The French had begun, after the recuperation following upon the war of 1870, an elaborate and very perfect system of fortification along their German frontier—that is, along the new frontier which divided the annexed territory of Alsace-Lorraine from the rest of the country. They had taken it for granted that the next German attempt would be made somewhere between Longwy and Belfort. And they had spent in this scheme of fortification, first and last, the cost of a great campaign. They had spent some three hundred million pounds; and it will be possible for the reader to gauge the magnitude of this effort if he will consider that it was a military operation more costly than was the whole of the South African War to Great Britain, or of the Manchurian War to Russia. The French were wise to have undertaken this expense, because it had hitherto been an unheard-of offence against European morals that one nation in Christendom should violate the declared neutrality of another. And the attack upon Belgium as a means of invading France by Germany had not then crossed the mind of any but a few theorists who had, so to speak, “marched ahead” of the rapid decline in our common religion which had marked now three generations.
But when the French had completed this scheme of fortification, Europe heard it proposed by certain authorities in Prussia that, as the cost of invading France through the now fortified zone would be considerable, the German forces should not hesitate to originate yet another step in the breakdown of European morality, and to sacrifice in their attack upon France the neutrality of Belgium, of which Prussia was herself a guarantor.
Men have often talked during this war, especially in England, as though the crime accompanying Prussian activities in the field were normal to warfare; and this error is probably due to the fact that war upon a large scale has never come home to the imagination of the country, and that it is without experience of invasion.

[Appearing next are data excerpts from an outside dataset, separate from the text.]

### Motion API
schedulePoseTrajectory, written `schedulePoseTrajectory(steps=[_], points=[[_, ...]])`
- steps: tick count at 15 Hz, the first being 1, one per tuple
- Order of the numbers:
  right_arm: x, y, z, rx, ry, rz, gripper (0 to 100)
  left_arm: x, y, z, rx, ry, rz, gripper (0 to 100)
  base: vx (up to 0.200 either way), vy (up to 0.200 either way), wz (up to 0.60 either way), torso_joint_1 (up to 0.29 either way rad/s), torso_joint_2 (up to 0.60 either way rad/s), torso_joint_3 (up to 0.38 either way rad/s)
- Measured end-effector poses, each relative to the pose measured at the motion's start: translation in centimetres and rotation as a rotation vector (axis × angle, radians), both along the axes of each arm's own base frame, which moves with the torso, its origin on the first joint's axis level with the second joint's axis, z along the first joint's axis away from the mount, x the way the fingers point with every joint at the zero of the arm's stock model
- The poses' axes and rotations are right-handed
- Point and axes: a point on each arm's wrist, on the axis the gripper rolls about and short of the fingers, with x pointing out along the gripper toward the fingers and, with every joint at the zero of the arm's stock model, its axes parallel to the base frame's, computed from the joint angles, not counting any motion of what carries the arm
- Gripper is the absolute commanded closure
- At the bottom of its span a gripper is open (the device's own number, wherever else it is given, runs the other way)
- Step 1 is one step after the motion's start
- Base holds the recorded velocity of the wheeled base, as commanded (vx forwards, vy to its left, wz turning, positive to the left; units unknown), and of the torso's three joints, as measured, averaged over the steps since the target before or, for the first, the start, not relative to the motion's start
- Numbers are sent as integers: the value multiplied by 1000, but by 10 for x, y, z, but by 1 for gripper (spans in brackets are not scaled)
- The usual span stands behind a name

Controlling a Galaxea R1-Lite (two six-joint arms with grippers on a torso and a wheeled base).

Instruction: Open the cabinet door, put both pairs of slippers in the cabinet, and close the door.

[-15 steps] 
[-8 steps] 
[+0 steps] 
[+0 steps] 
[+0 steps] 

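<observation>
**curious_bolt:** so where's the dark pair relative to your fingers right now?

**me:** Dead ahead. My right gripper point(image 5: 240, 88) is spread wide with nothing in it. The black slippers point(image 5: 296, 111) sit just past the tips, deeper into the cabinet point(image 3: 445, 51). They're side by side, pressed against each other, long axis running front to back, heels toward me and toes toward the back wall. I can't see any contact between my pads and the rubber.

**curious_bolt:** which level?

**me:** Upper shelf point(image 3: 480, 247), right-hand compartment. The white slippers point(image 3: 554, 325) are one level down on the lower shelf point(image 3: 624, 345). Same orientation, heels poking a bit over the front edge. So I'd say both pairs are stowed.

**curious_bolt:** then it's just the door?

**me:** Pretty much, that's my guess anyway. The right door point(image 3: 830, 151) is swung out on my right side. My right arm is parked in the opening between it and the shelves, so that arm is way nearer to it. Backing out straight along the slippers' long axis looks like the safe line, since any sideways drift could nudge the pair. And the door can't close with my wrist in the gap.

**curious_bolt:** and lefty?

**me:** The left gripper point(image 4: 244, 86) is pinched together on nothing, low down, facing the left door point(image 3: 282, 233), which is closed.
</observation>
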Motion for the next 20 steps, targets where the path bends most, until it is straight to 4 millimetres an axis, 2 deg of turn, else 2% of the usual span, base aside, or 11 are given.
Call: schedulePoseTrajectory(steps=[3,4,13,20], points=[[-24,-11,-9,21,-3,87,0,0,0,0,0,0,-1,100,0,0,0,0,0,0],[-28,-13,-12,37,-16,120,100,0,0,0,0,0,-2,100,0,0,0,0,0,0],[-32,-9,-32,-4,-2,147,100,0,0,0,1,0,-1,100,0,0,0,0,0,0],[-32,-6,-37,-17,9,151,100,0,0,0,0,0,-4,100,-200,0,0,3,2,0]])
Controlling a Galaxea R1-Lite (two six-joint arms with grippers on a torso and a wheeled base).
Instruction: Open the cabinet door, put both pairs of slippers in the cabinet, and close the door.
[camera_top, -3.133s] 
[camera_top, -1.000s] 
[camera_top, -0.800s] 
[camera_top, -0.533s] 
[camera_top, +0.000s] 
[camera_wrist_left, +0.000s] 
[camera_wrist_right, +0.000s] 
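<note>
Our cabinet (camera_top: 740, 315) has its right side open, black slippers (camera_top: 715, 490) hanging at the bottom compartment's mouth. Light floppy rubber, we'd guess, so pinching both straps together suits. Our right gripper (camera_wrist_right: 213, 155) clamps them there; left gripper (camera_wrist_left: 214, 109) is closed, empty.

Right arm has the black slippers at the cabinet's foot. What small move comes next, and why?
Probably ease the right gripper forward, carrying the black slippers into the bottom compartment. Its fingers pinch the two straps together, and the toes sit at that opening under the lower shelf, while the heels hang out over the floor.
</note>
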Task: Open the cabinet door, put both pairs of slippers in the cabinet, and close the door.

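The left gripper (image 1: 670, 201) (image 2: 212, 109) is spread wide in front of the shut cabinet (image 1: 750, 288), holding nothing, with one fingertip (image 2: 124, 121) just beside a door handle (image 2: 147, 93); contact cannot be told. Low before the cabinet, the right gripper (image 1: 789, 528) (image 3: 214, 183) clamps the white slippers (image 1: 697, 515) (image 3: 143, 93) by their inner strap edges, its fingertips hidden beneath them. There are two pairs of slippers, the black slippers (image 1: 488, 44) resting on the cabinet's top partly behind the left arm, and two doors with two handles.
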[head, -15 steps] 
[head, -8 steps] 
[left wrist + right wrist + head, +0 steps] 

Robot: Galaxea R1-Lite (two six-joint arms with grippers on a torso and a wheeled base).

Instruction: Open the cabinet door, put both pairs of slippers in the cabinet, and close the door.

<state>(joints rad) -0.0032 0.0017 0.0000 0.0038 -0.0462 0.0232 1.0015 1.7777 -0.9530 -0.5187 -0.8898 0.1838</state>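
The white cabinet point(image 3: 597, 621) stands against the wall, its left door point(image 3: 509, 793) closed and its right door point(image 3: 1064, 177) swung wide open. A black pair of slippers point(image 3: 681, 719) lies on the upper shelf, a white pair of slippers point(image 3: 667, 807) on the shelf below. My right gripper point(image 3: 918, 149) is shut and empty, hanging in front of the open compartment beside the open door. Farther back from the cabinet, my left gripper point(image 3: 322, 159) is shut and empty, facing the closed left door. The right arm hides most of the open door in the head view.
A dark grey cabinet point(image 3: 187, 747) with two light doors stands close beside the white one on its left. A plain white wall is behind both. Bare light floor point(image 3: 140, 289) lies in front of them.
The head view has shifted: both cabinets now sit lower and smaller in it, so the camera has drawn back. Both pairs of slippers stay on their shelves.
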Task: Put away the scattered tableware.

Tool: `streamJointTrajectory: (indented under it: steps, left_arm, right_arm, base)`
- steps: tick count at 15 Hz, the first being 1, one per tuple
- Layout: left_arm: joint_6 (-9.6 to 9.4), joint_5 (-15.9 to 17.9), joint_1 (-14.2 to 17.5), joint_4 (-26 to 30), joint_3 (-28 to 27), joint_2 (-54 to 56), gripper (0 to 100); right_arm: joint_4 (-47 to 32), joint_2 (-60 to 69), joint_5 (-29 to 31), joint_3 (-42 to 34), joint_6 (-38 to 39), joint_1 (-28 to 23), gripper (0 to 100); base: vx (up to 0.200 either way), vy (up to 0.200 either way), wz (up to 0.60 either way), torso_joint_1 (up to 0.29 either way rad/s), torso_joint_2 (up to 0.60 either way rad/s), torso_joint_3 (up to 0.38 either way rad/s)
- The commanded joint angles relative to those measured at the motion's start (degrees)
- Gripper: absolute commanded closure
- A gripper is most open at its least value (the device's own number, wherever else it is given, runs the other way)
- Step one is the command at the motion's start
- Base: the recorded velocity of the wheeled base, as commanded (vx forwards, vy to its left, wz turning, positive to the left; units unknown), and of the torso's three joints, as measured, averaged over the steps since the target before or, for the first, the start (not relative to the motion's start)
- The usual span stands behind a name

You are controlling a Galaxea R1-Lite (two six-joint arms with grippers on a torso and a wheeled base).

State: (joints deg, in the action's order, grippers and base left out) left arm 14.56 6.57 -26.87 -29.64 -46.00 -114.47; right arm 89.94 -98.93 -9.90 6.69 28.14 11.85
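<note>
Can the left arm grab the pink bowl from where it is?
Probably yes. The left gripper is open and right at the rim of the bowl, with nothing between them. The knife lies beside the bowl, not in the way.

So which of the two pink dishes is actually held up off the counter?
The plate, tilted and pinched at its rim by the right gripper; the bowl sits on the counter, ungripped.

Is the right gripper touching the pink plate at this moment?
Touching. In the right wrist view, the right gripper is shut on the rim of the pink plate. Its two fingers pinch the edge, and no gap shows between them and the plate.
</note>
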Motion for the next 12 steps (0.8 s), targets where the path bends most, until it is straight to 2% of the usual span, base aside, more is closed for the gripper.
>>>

Yet it is of the very first importance to appreciate the truth that Prussia in this campaign has postulated in one point after another new doctrines which repudiate everything her neighbours have held sacred from the time when a common Christianity first began to influence the states of Europe. The violation of the Belgian territory is on a par with the murder of civilians in cold blood, and after admission of their innocence, with the massacre of priests, and the sinking without warning of unarmed ships with their passengers and crews. To regard these things as something normal to warfare in the past is as monstrous an historical error as it would be to regard the reign of terror during the French Revolution as normal to civil disputes within the State. And to appreciate such a truth is, I repeat, of especial moment to the understanding of the mere military character of the campaign. For if the violation of Belgium in particular had not been the unheard of thing it was, the fortification of the Franco-Belgian frontier with which we are here concerned would have had a very different fortune.